The weather is cooling fast and we might get to experience a real winter this year. Win fishing battles
Though the weather is still rough, with wind and rain wreaking havoc on tours and my aging body.
My friends tell me snapper are starting to move and that in close a few squire are lurking ready to smash you on the drop.
The tuna are still here, with some monsters around. Win fishing battles
Diamond trevally are moving in – it would be good to crack a few more of them this winter.
Occasionally, days of hot queenfish action mark cooling water temperature.
And hopefully with that, the sharks are slowing too!
Snapper put up a fair battle, however lack the endurance of a pelagic.
And generally, the sheer size and weight of the pelagics make for a more testing battle.
I prefer to run 20 and 30lb leaders for snapper.
They are usually a little more wily than a pelagic.
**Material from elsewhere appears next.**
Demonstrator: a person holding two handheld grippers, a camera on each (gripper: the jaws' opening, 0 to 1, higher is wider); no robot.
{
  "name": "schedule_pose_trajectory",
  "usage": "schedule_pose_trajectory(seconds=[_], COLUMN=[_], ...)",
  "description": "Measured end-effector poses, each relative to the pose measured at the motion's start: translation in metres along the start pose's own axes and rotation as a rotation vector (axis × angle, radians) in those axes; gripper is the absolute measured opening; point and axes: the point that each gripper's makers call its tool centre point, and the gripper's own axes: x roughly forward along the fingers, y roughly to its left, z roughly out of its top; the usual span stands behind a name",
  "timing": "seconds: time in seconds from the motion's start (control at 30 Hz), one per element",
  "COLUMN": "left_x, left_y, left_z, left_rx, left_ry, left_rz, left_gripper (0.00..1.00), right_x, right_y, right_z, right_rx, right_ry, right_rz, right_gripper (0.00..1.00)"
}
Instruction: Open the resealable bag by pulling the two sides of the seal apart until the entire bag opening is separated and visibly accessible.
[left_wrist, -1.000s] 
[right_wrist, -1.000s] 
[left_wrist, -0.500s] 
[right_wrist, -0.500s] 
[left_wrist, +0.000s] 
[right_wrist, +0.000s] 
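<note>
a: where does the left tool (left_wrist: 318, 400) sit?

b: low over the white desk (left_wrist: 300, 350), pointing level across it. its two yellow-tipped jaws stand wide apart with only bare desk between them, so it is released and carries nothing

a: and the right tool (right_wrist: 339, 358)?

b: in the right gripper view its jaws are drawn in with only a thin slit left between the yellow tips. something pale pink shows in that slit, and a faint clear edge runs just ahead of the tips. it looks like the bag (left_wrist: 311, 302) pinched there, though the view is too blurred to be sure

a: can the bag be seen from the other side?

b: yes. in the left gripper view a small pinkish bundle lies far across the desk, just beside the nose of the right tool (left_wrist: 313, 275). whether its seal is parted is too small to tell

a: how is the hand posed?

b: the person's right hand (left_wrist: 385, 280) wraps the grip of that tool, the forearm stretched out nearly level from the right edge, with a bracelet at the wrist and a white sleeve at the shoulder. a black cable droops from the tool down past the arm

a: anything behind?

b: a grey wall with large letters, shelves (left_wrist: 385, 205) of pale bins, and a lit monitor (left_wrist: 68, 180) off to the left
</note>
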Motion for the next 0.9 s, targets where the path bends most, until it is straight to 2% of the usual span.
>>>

And the smaller tides and cooler weather will create conditions with higher clarity, therefore leader size may impact on your success.
Cooling water triggers a slowing in the taxman’s metabolism, so they become more lethargic and slower.
Our target species are less likely to get monstered. Win fishing battles
Therefore, a lighter tackle change up may be advisable.
Fishing at this time of year can be a bit more technical but it can still be good if you can get your skills up to scratch.
It’s essential to learn how to perceive the bottom, estimate the position of your lure in the water column and sense those light bites.
I prefer 20lb outfits – they are lighter in power and will most times run a 3/8 or 1/2oz jig head.
I favour grubs or sometimes soft vibes on these sticks.
The 30lb sticks are my pelagic spinning sticks, with a switch down from a 40lb leader to 30lb.
Run metal jigs mostly slow pitched on 3/4 and 1oz heads with soft grubs, prawns or jerk shads.
Heavier lures will give more bottom contact and a much more accurate presentation when targeting the fish revealed with my Lowrance sidescan sonar unit.
There is a good chance tuna will play a strong role in charters perhaps as far into the year as June.
That would be great, because they are often a great way to start your lure fishing career.
And even in winter, we catch longtail tuna when targeting snapper.
I get the feeling the species may even school together at times.
So it is important in these waters that your 20lb outfit is a nice balance of feel, sensitivity and power.
Other species that will continue in to winter will be trevally.
Both golden and diamond trevally are another fish that definitely school with snapper.
Brassy trevally should get thick on certain areas, and while most of them are smaller, some will rival the much larger goldens in terms of pulling power.
The first run of a brassy or tea-leaf trevally will often have you thinking it’s a fair-sized golden or a big snapper.
Another great thing I find about the cooler water is the battles are less taxing on the fish.
I spend less time reviving fish – but in saying that, I still try to be fast when fighting fish.
You will see queenfish jumping less, with their battles being probably a tad more dogged, as opposed to frantic and airborne.
I am keen to get into winter because hopefully we’ll get those cold mornings with an offshore wind that will turn into flat warm afternoons.
The runs home are lovely in this type of weather and it is sometimes the highlight of the day, for me at least.
The fishing is more difficult with less surface action but if those fish school up strong, the Lowrance unit will make life easier by displaying them on the structure scan.
And an accurate drop of a lure into a huge school of fish may result in a tiny pluck on the line that buckles the rod over when you set the hook.
Hervey Bay’s winter-time lucky dip is fun.